Wells Composers in International Debussy Tribute

2018 marks the centenary of the death of the French composer Claude Debussy (1862-1918) and David Heyes recently launched an international project to commemorate the anniversary. Syrinx, Debussy’s iconic work for unaccompanied flute was the inspiration of the project with the juxtaposition of the flute, as one of the highest pitched instruments in the orchestra and the double bass as one of the lowest, creating a wealth of possibilities for composers and performers alike. To date 23 composers from nine countries are taking part and nine works have been completed. The commission brief was to write a work for unaccompanied double bass, inspired in some way by Debussy’s Syrinx. The response and quality of the writing has been outstanding. Some of the composers are also bassists, which helps with the technical aspects when writing for the instrument, and others are supporters of the instrument and have often written for the double bass previously, but the range and wealth of music ideas and invention is exceptional.

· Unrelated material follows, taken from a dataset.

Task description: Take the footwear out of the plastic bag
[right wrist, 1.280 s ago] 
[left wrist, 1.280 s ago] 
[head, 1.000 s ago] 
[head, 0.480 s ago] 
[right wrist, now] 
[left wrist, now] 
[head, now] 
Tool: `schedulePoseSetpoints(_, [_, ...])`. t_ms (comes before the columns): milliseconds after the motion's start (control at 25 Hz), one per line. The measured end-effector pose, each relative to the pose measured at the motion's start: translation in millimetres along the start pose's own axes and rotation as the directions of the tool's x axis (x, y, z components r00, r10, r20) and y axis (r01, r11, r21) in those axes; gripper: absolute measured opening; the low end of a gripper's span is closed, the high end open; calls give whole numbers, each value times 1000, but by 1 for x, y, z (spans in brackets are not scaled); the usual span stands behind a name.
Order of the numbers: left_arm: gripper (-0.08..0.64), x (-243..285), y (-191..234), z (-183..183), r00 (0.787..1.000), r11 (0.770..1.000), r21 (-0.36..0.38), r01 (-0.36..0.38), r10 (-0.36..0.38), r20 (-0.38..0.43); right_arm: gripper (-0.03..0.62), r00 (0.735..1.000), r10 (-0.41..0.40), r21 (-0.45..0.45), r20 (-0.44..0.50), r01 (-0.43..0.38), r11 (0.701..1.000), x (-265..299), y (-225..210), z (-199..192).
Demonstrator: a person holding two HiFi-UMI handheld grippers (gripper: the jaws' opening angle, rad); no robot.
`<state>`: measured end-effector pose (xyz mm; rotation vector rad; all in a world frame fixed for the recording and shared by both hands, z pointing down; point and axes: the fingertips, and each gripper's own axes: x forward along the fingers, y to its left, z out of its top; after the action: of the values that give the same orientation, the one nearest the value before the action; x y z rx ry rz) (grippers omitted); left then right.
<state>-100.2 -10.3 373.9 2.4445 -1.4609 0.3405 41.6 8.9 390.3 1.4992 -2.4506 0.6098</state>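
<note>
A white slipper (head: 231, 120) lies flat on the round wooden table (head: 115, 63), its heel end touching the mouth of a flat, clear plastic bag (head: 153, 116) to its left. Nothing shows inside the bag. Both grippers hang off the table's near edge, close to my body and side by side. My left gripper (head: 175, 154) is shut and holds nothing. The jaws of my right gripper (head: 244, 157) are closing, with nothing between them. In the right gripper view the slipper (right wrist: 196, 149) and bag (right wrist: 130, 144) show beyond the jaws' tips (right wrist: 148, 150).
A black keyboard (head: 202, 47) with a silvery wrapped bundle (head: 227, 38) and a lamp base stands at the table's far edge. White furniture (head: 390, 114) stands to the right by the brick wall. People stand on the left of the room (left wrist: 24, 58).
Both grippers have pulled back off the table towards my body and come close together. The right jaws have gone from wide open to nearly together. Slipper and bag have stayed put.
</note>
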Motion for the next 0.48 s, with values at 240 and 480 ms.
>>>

David is always keen to create opportunities for his students and invited Wells specialist double bassist and prolific composer, Jan, to take part in the project. Jan’s Syrinx is inventive and atmospheric, utilising both the solo and orchestral register of the instrument in music which emphasises the lyrical and sonorous possibilities of the solo double bass. It will be premiered by David at St. Mary’s School in Shaftesbury on Thursday 25 January 2018 as part of a solo recital, followed by its Australian premiere later this year and subsequently published by Recital Music in March 2018. David Heyes composed his Syrinx for the project in early January which is dedicated to Glen Rodriguez, a young Venezuelan bassist who has played a number of David’s pieces in his country. It will be premiered by the composer on 17 February 2018 in Oxford with future performances planned this year in Venezuela, America, Australia and Japan. The piece is atmospheric and evocative, using sul ponticello (at the bridge) effects to create music which is both lyrical and other-worldly. Each composer has used the same inspiration but have written works which are markedly different in style, content and idiom. David is planning to record the series of pieces for Prima Facie Records towards the end of 2018 and perform the 24 works in a number of concerts in 2018/19.